The report, available here, also leveled blame on the United States Environmental Protection Agency, claiming it could have exercised more power under the Safe Water Drinking Act.
“[The] EPA failed to properly exercise its authority prior to January 2016,” the report states. “ [The] EPA’s conduct casts doubt on its willingness to aggressively pursue enforcement (in the absence of widespread public outrage).”
Race issues were also cited as a major factor that contributed to the crisis. The report states that Flint’s impoverished minority population didn’t receive the same protection from health dangers that other communities in the U.S. have been given. CNN reports that over 41 percent of Flint residents live below the poverty line.
“I could not imagine this happening in an affluent community that was not a majority-minority community and the same reaction occurring,” Rep. Dan Kildee (D-Mich.) told The New York Times.
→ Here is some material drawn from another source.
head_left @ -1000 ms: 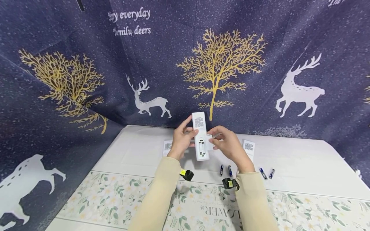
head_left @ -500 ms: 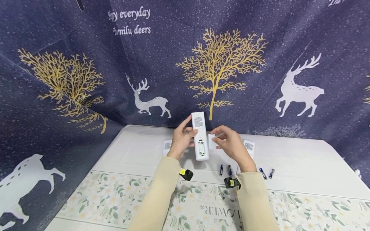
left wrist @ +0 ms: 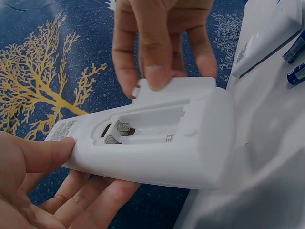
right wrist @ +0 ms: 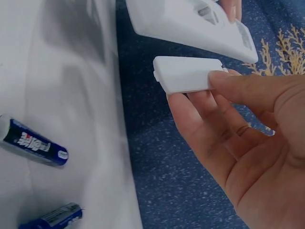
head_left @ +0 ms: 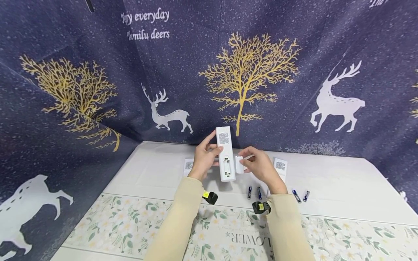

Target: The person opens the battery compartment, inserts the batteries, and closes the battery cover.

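My left hand (head_left: 205,158) grips a white remote control (head_left: 224,150), its back turned up toward me. The remote's battery compartment (left wrist: 147,129) lies uncovered, with metal springs showing and no batteries inside. Between thumb and fingers, my right hand (head_left: 259,163) pinches the white battery cover (right wrist: 188,74). In the head view the cover (head_left: 239,165) is just to the right of the remote, apart from it. Below the right hand, two blue batteries (head_left: 249,192) lie on the white table.
Two more blue batteries (head_left: 296,196) lie farther right. Another white remote (head_left: 280,167) lies behind the right hand, and a white labelled item (head_left: 188,165) is partly hidden behind the left. A floral cloth (head_left: 137,224) covers the near part of the table. A dark printed curtain (head_left: 183,72) hangs behind.
The battery cover, at first against the remote's right side, has moved slightly right and down with my right hand. The left hand and remote have hardly moved.
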`<action>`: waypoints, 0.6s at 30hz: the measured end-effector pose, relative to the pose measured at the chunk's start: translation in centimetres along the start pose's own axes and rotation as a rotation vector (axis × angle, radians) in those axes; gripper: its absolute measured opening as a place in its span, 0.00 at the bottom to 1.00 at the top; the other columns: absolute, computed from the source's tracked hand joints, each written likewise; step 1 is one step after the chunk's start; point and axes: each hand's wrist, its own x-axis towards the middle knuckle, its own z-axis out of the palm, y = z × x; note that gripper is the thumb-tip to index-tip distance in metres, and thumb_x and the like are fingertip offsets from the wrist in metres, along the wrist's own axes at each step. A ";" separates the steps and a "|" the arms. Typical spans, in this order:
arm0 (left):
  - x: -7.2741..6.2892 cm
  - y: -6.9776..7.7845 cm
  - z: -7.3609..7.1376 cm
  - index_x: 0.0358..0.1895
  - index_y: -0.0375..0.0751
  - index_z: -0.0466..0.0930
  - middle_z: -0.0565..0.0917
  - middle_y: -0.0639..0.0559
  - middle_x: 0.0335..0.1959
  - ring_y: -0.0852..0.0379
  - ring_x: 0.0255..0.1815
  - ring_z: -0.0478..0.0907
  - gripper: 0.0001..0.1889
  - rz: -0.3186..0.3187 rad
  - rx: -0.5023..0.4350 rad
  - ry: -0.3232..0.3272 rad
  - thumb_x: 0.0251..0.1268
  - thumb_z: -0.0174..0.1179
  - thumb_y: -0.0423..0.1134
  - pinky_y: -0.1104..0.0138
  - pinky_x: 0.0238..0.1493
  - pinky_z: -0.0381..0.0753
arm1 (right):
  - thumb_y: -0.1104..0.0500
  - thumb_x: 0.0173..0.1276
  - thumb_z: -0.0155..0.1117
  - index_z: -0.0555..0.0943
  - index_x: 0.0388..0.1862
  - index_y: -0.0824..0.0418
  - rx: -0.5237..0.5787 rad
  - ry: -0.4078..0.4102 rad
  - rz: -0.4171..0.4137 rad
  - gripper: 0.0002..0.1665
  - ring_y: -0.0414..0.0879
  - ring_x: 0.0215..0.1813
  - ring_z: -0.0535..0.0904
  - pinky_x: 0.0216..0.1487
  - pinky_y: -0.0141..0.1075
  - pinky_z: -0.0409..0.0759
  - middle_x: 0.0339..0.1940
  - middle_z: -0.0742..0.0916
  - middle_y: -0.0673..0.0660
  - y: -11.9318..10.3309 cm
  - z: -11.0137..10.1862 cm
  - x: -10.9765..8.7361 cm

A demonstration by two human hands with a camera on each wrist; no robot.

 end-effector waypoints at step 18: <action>0.0 -0.1 0.0 0.81 0.64 0.70 0.88 0.47 0.50 0.51 0.41 0.89 0.38 0.002 0.002 -0.003 0.73 0.67 0.30 0.52 0.36 0.91 | 0.74 0.73 0.65 0.82 0.52 0.71 0.039 -0.071 0.081 0.11 0.60 0.50 0.86 0.43 0.45 0.92 0.50 0.86 0.67 2.0 1.1 0.4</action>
The Detroit News reports that a group of Flint residents and organizations filed a motion for a preliminary injunction in the Eastern District of Michigan on March 24 to request drinking water delivery to Flint homes.
“We have no choice but to take this action because, despite the government’s promises and efforts thus far, large numbers of Flint residents still lack acceptable access to adequate supplies of clean, safe drinking water,” Michael Steinberg, legal director of the ACLU of Michigan, said in a statement.